Make an exact copy, without pictures, of the lines below from the one containing "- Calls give" to the last line, both ends included.

====================

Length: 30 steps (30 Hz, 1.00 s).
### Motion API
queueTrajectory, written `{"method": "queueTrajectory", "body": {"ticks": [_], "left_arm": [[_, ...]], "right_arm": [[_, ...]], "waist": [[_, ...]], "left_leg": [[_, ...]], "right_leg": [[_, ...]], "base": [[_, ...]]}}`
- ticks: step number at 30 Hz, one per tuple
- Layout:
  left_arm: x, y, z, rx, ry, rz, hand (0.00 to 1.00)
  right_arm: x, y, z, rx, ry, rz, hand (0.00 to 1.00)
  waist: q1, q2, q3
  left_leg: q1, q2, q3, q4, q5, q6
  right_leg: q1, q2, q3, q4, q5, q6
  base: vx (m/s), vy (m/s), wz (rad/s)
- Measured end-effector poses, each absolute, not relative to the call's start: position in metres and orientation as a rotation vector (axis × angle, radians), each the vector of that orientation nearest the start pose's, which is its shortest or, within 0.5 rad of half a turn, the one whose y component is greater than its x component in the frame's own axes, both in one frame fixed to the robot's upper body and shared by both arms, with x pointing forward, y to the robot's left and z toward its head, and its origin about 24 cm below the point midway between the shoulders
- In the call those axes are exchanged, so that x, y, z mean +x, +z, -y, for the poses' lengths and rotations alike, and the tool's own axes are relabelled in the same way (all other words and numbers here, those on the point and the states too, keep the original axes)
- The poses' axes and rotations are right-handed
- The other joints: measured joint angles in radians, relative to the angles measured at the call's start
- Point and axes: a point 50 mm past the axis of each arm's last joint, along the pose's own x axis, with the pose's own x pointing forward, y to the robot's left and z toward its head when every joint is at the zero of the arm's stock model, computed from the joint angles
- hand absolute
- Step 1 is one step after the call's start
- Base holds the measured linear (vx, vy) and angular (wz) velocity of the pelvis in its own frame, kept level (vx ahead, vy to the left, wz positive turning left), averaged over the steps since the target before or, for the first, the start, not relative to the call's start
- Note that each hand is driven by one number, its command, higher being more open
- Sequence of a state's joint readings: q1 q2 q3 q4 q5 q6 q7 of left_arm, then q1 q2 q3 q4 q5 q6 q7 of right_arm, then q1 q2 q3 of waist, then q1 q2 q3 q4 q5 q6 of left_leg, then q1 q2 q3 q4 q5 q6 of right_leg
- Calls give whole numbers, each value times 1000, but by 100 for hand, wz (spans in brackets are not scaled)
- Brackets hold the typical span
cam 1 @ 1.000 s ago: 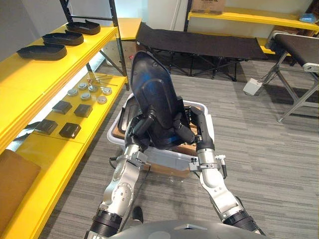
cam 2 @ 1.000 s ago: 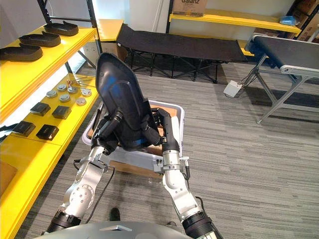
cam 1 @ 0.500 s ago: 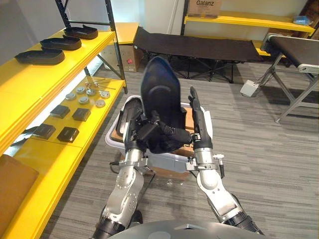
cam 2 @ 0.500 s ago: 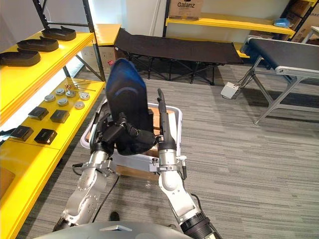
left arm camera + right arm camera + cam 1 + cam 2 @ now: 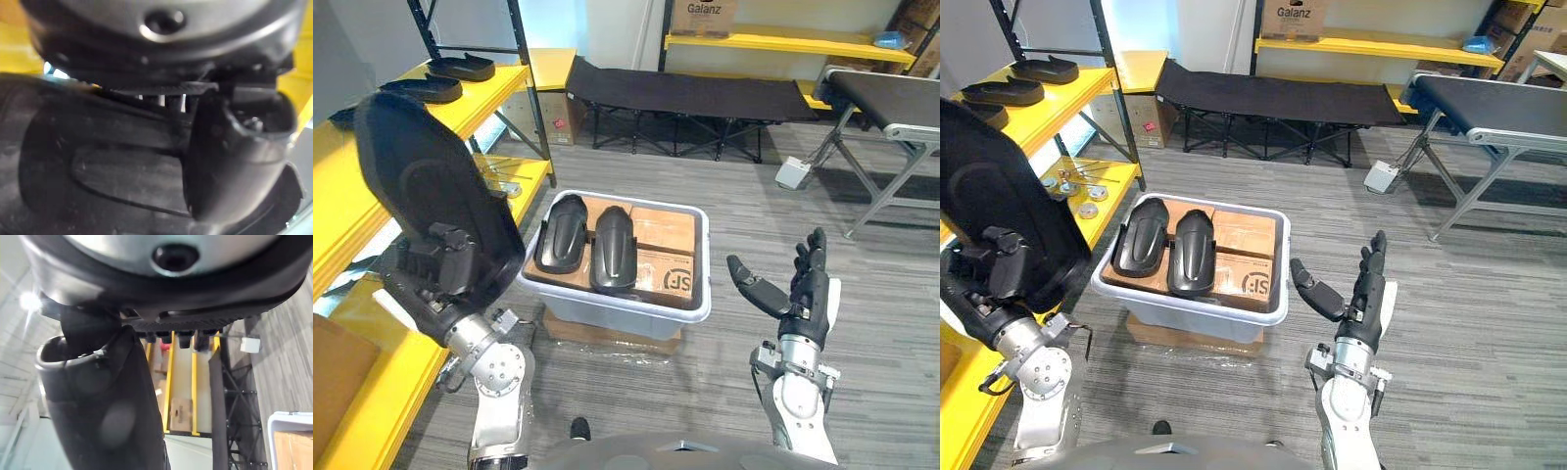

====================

*RESPONSE AREA*:
- Calls give whole numbers, each value times 1000, but by 100 for hand, wz (spans in brackets are not scaled)
- Brackets hold the typical span
cam 1 @ 1.000 s ago: 
cam 2 @ 1.000 s ago: 
cam 1 @ 0.500 s ago: 
cam 2 @ 0.500 s ago: 
left arm camera + right arm camera + cam 1 + cam 2 @ now: 

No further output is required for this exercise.